* Instructions to follow *
Copy out the listing exactly.

* Provided information *
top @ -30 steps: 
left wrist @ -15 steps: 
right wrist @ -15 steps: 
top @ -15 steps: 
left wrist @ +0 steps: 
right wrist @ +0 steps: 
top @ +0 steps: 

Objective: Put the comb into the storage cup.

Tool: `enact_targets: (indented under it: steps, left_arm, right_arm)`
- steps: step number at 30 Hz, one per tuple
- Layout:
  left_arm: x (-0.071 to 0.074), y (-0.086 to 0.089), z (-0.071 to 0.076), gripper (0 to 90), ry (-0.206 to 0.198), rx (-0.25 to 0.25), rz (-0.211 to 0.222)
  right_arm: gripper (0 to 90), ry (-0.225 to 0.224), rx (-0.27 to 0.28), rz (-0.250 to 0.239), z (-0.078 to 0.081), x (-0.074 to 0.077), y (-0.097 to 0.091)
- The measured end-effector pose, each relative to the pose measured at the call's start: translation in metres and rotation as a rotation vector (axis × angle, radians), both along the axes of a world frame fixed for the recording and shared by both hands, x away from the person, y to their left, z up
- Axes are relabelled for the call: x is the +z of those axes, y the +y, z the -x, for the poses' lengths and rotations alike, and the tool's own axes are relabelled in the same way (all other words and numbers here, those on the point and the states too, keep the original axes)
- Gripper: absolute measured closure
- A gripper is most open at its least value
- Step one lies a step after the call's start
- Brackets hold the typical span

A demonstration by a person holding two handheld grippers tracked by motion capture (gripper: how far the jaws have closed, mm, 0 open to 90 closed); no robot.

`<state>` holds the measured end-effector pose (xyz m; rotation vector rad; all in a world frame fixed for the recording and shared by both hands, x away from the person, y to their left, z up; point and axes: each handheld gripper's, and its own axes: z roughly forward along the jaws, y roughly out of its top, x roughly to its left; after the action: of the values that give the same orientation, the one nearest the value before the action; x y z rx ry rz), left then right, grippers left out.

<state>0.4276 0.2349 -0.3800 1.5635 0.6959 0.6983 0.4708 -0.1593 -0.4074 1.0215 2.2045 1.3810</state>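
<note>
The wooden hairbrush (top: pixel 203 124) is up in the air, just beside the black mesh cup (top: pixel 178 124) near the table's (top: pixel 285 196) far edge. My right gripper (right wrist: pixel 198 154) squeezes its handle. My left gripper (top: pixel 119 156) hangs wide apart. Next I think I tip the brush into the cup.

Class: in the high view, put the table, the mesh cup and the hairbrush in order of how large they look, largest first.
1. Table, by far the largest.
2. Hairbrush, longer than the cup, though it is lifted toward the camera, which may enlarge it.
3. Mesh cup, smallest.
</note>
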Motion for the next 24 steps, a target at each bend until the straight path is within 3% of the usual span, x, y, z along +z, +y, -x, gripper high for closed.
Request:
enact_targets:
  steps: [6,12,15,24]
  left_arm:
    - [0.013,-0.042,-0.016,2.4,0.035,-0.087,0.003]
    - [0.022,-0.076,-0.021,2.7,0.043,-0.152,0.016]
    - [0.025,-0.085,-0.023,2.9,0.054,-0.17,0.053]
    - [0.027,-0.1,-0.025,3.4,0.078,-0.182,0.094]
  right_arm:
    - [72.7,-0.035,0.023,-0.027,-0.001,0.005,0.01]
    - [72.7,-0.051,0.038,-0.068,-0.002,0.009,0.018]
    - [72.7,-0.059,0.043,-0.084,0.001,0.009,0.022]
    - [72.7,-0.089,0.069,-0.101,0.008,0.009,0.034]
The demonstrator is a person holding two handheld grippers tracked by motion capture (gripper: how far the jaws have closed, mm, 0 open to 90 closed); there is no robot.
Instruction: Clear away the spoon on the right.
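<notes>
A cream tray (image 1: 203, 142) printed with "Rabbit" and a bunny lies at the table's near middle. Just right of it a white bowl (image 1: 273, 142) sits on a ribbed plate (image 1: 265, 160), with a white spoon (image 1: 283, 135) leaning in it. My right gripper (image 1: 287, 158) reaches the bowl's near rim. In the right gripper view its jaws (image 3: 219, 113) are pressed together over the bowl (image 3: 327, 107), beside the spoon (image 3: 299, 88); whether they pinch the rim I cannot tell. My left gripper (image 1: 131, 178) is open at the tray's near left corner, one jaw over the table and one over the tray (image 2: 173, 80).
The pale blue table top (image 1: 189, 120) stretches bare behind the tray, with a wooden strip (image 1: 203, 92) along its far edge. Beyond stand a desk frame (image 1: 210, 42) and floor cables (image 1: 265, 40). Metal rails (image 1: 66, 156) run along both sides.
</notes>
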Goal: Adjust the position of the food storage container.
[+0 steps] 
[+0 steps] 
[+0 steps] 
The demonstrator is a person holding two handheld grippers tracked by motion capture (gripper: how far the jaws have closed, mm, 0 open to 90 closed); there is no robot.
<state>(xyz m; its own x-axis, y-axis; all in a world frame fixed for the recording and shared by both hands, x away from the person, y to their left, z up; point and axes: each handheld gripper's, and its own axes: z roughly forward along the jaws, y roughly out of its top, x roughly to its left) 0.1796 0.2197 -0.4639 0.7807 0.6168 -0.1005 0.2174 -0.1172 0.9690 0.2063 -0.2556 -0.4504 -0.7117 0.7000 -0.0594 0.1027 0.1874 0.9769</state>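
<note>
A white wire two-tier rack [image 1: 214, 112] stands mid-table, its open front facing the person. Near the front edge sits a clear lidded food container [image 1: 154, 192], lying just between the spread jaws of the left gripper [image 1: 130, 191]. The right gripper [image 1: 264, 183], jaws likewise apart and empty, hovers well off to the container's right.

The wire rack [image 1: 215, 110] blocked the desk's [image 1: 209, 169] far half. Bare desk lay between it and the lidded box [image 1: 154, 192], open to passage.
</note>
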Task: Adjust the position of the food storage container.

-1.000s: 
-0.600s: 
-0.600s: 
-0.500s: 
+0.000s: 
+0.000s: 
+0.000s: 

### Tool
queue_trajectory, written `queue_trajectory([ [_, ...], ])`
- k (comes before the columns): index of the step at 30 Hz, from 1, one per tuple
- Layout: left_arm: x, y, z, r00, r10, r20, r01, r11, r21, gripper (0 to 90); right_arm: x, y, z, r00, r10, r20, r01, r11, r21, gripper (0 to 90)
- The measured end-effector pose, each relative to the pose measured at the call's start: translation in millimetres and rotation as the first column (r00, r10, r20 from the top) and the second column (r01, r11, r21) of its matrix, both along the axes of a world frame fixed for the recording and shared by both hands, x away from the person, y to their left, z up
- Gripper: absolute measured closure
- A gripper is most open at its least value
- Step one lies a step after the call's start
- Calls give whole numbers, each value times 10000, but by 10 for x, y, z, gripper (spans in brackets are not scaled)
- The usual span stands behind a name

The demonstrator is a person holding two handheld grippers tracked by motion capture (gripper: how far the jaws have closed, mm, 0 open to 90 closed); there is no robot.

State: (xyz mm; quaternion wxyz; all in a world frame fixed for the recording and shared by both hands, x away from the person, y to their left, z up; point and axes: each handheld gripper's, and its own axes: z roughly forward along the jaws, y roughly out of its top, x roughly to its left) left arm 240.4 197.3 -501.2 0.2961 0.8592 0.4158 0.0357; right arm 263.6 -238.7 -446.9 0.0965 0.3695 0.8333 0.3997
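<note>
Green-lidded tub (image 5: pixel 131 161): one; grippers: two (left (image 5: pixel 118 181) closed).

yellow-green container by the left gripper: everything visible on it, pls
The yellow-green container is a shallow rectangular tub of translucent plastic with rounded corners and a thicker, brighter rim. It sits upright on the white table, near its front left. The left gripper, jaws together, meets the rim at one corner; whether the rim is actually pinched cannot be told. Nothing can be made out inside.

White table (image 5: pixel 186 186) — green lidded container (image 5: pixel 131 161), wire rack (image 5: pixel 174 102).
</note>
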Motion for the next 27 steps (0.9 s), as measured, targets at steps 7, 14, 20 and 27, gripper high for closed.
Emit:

* Output of the exercise *
top @ -30 steps: 
left wrist @ -15 steps: 
right wrist @ -15 steps: 
top @ -15 steps: 
left wrist @ +0 steps: 
right wrist @ +0 steps: 
top @ +0 steps: 

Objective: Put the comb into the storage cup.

Tool: `enact_targets: (indented under it: steps, left_arm, right_arm)`
- steps: step number at 30 Hz, one per tuple
- Layout:
  left_arm: x (-0.071 to 0.074), y (-0.086 to 0.089), z (-0.071 to 0.076), gripper (0 to 90), ry (-0.206 to 0.198), rx (-0.25 to 0.25), rz (-0.211 to 0.222)
  right_arm: gripper (0 to 90), ry (-0.225 to 0.224), rx (-0.27 to 0.28), rz (-0.250 to 0.239), z (-0.078 to 0.081), x (-0.074 to 0.077), y (-0.097 to 0.091)
- The measured end-effector pose, each relative to the pose measured at the call's start: translation in metres and rotation as a rotation vector (axis × angle, radians), both along the axes of a world frame fixed for the recording and shared by both hands, x away from the person, y to their left, z up
- Axes are relabelled for the call: x is the +z of those axes, y the +y, z the -x, for the poses' lengths and rotations alike, and the tool's own axes are relabelled in the same way (all other words and numbers here, those on the point and the states too, keep the original axes)
- Gripper: absolute measured closure
- A gripper is most open at its least value
- Step one lies a step after the call's start
- Brackets hold the typical span

A demonstration by a person holding two handheld grippers tracked by motion capture (gripper: how far the jaws have closed, mm, 0 open to 90 closed); no robot.

`<state>` holds the measured end-effector pose (xyz m; rotation vector rad; all in a world frame fixed for the recording and shared by both hands, x away from the person, y to their left, z up; point and axes: each handheld gripper's, and its own axes: z roughly forward along the jaws, y roughly out of its top, x roughly to its left; after the action: of the values that give the same orientation, the one nearest the value before the action; x y z rx ry rz), left then right, grippers left out.

<state>0.4276 0.2349 -0.3800 1.5635 0.6959 0.6983 0.4708 -0.1593 -0.4074 1.0215 2.2045 1.3810</state>
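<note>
The wooden hairbrush (top: pixel 203 124) is up in the air, just beside the black mesh cup (top: pixel 178 124) near the table's (top: pixel 285 196) far edge. My right gripper (right wrist: pixel 198 154) squeezes its handle. My left gripper (top: pixel 119 156) hangs wide apart. Next I think I tip the brush into the cup.

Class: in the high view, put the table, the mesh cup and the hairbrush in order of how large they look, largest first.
1. Table, by far the largest.
2. Hairbrush, longer than the cup, though it is lifted toward the camera, which may enlarge it.
3. Mesh cup, smallest.
</note>
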Motion for the next 24 steps, a target at each bend until the straight path is within 3% of the usual span, x, y, z along +z, +y, -x, gripper high for closed.
Request:
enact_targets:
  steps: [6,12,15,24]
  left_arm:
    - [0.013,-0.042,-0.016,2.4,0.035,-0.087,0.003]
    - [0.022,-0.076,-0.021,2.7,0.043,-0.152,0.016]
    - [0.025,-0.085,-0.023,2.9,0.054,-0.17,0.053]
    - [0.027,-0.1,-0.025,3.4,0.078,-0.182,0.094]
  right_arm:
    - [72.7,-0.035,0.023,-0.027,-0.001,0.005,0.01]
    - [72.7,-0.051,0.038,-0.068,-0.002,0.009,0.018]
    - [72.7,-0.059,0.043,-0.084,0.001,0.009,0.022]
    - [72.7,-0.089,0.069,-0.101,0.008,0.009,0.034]
The demonstrator is a person holding two handheld grippers tracked by motion capture (gripper: how far the jaws have closed, mm, 0 open to 90 closed); there is no robot.
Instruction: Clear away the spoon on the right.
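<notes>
A cream tray (image 1: 203, 142) printed with "Rabbit" and a bunny lies at the table's near middle. Just right of it a white bowl (image 1: 273, 142) sits on a ribbed plate (image 1: 265, 160), with a white spoon (image 1: 283, 135) leaning in it. My right gripper (image 1: 287, 158) reaches the bowl's near rim. In the right gripper view its jaws (image 3: 219, 113) are pressed together over the bowl (image 3: 327, 107), beside the spoon (image 3: 299, 88); whether they pinch the rim I cannot tell. My left gripper (image 1: 131, 178) is open at the tray's near left corner, one jaw over the table and one over the tray (image 2: 173, 80).
The pale blue table top (image 1: 189, 120) stretches bare behind the tray, with a wooden strip (image 1: 203, 92) along its far edge. Beyond stand a desk frame (image 1: 210, 42) and floor cables (image 1: 265, 40). Metal rails (image 1: 66, 156) run along both sides.
</notes>
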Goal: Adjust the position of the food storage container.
[+0 steps] 
[+0 steps] 
[+0 steps] 
The demonstrator is a person holding two handheld grippers tracked by motion capture (gripper: how far the jaws have closed, mm, 0 open to 90 closed); there is no robot.
<state>(xyz m; its own x-axis, y-axis; all in a world frame fixed for the recording and shared by both hands, x away from the person, y to their left, z up; point and axes: each handheld gripper's, and its own axes: z roughly forward along the jaws, y roughly out of its top, x roughly to its left) 0.1796 0.2197 -0.4639 0.7807 0.6168 -0.1005 0.2174 -0.1172 0.9690 0.2063 -0.2556 -0.4504 -0.7117 0.7000 -0.0594 0.1027 0.1874 0.9769</state>
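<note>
A white wire two-tier rack [image 1: 214, 112] stands mid-table, its open front facing the person. Near the front edge sits a clear lidded food container [image 1: 154, 192], lying just between the spread jaws of the left gripper [image 1: 130, 191]. The right gripper [image 1: 264, 183], jaws likewise apart and empty, hovers well off to the container's right.

The wire rack [image 1: 215, 110] blocked the desk's [image 1: 209, 169] far half. Bare desk lay between it and the lidded box [image 1: 154, 192], open to passage.
</note>
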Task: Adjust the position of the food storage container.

-1.000s: 
-0.600s: 
-0.600s: 
-0.500s: 
+0.000s: 
+0.000s: 
+0.000s: 

### Tool
queue_trajectory, written `queue_trajectory([ [_, ...], ])`
- k (comes before the columns): index of the step at 30 Hz, from 1, one per tuple
- Layout: left_arm: x, y, z, r00, r10, r20, r01, r11, r21, gripper (0 to 90); right_arm: x, y, z, r00, r10, r20, r01, r11, r21, gripper (0 to 90)
- The measured end-effector pose, each relative to the pose measured at the call's start: translation in millimetres and rotation as the first column (r00, r10, r20 from the top) and the second column (r01, r11, r21) of its matrix, both along the axes of a world frame fixed for the recording and shared by both hands, x away from the person, y to their left, z up
- Gripper: absolute measured closure
- A gripper is most open at its least value
- Step one lies a step after the call's start
- Calls give whole numbers, each value times 10000, but by 10 for x, y, z, gripper (spans in brackets are not scaled)
- The usual span stands behind a name

The demonstrator is a person holding two handheld grippers tracked by motion capture (gripper: how far the jaws have closed, mm, 0 open to 90 closed); there is no robot.

State: (xyz mm; quaternion wxyz; all in a world frame fixed for the recording and shared by both hands, x away from the person, y to their left, z up; point and axes: each handheld gripper's, and its own axes: z roughly forward along the jaws, y roughly out of its top, x roughly to its left) left arm 240.4 197.3 -501.2 0.2961 0.8592 0.4158 0.0357; right arm 263.6 -238.7 -446.9 0.0965 0.3695 0.8333 0.3997
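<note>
Green-lidded tub (image 5: pixel 131 161): one; grippers: two (left (image 5: pixel 118 181) closed).

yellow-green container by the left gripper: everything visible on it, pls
The yellow-green container is a shallow rectangular tub of translucent plastic with rounded corners and a thicker, brighter rim. It sits upright on the white table, near its front left. The left gripper, jaws together, meets the rim at one corner; whether the rim is actually pinched cannot be told. Nothing can be made out inside.

White table (image 5: pixel 186 186) — green lidded container (image 5: pixel 131 161), wire rack (image 5: pixel 174 102).
</note>
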Motion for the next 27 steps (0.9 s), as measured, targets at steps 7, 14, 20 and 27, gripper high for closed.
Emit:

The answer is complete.